- Date: December 31, 2010
- Season: 2010
- Stadium: Bank of America Stadium
- Location: Charlotte, North Carolina
- MVP: BJ Daniels (USF)
- Favorite: Clemson by 5
- Referee: Tom Ritter (SEC)
- Attendance: 41,122
- Payout: US$1,000,000 per team

United States TV coverage
- Network: ESPN, ESPN3
- Announcers: Joe Tessitore, Brock Huard, Mike Bellotti and Shannon Spake

= 2010 Meineke Car Care Bowl =

The 2010 Meineke Car Care Bowl was the ninth edition of the college football bowl game, and was played at Bank of America Stadium in Charlotte, North Carolina. The game started at 12:00 p.m.
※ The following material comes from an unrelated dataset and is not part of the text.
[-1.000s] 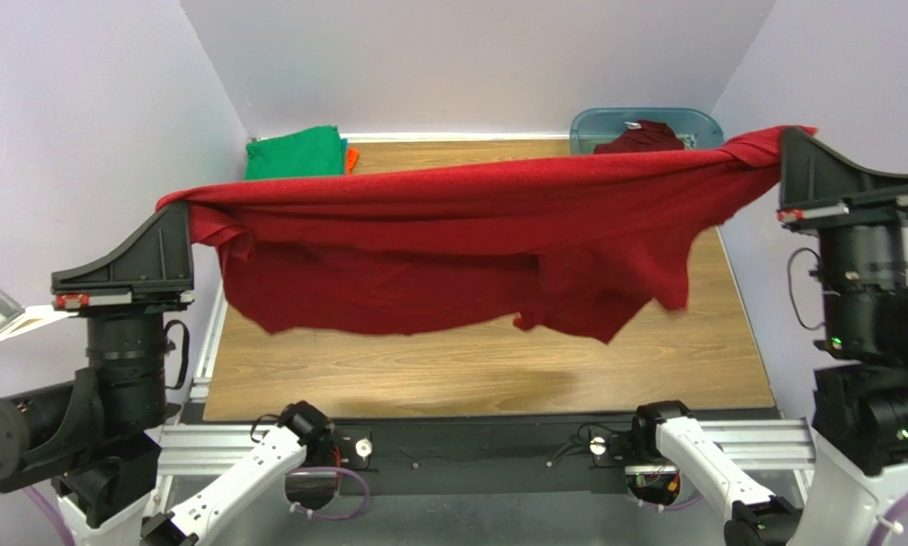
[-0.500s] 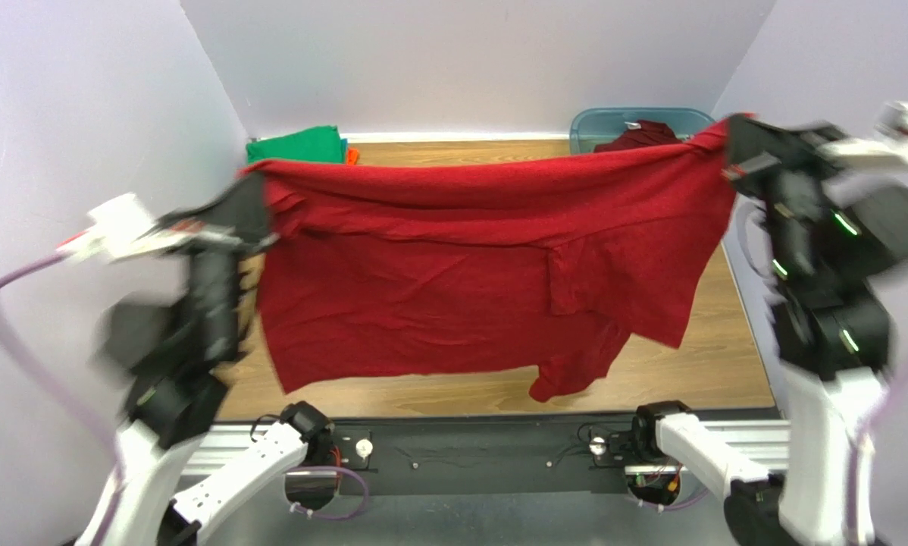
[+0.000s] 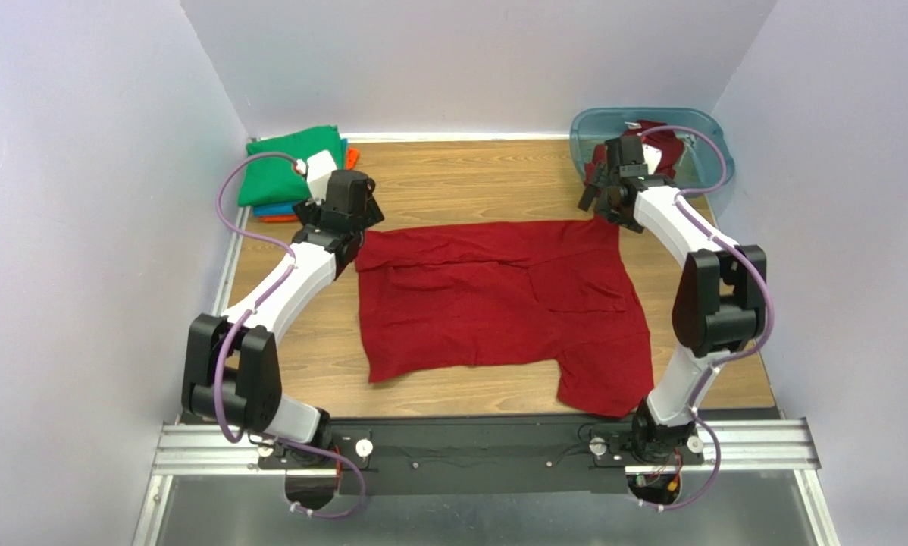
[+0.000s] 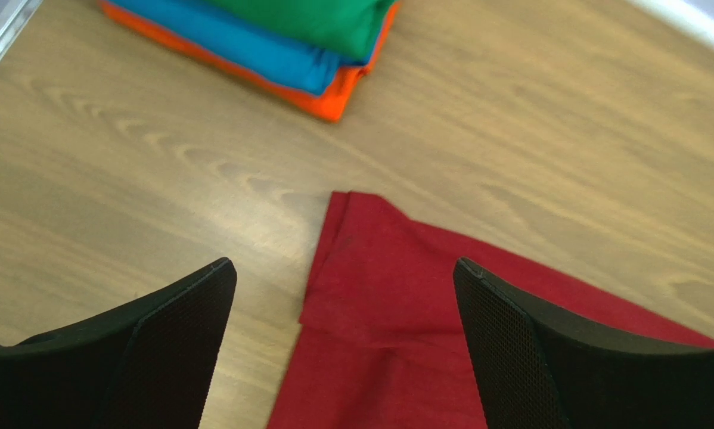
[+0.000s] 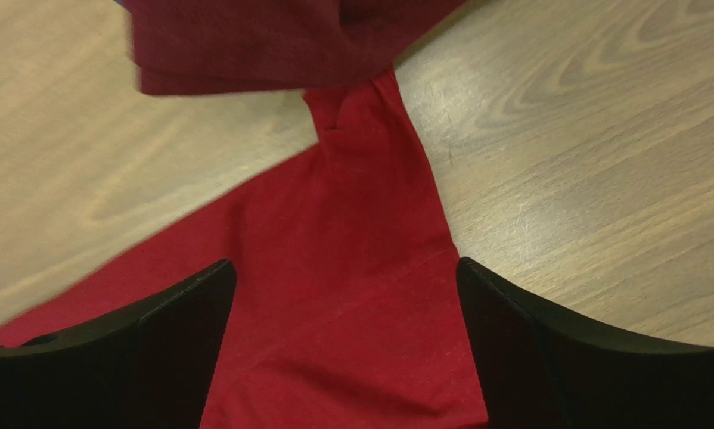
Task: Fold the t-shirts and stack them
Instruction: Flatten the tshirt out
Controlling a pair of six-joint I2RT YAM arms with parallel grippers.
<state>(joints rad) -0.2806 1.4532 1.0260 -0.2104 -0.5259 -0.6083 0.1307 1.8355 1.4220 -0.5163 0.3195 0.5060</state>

US EST on Friday, December 31, 2010, and featured the South Florida Bulls of the Big East Conference against the Clemson Tigers of the ACC. The bowl was telecasted on ESPN and ESPN3. This game was the last game of the series to be called the "Meineke Car Care Bowl", as the bowl organizers terminated their title sponsorship agreement with the parent company of Meineke, effective in 2011.

== Teams ==

===South Florida===

For the third straight season South Florida entered its bowl game with a 7–5 record. The 2010 Meineke Car Care Bowl marked the 6th straight season that the Bulls played in the postseason. After some struggles early on, the Bulls took off late. They won four of their final six, including an overtime victory at Miami, and nearly knocked off league champion Connecticut. This was South Florida's second appearance in the Meineke Car Care Bowl. They were a 14–0 loser to NC State in the 2005 game, the school's first ever bowl appearance.

===Clemson===

The Tigers came into the game with a 6–6 record following a 2009 season in which they were the ACC Atlantic Division Champions. Clemson ranked No. 9 nationally in scoring defense, allowing just 17.75 points per game, but lost three of their final five, including the season finale to rival South Carolina. This was the Tigers first appearance in the Meineke Car Care Bowl.

== Notes ==
The bowl game marked the first ever meeting between the two schools.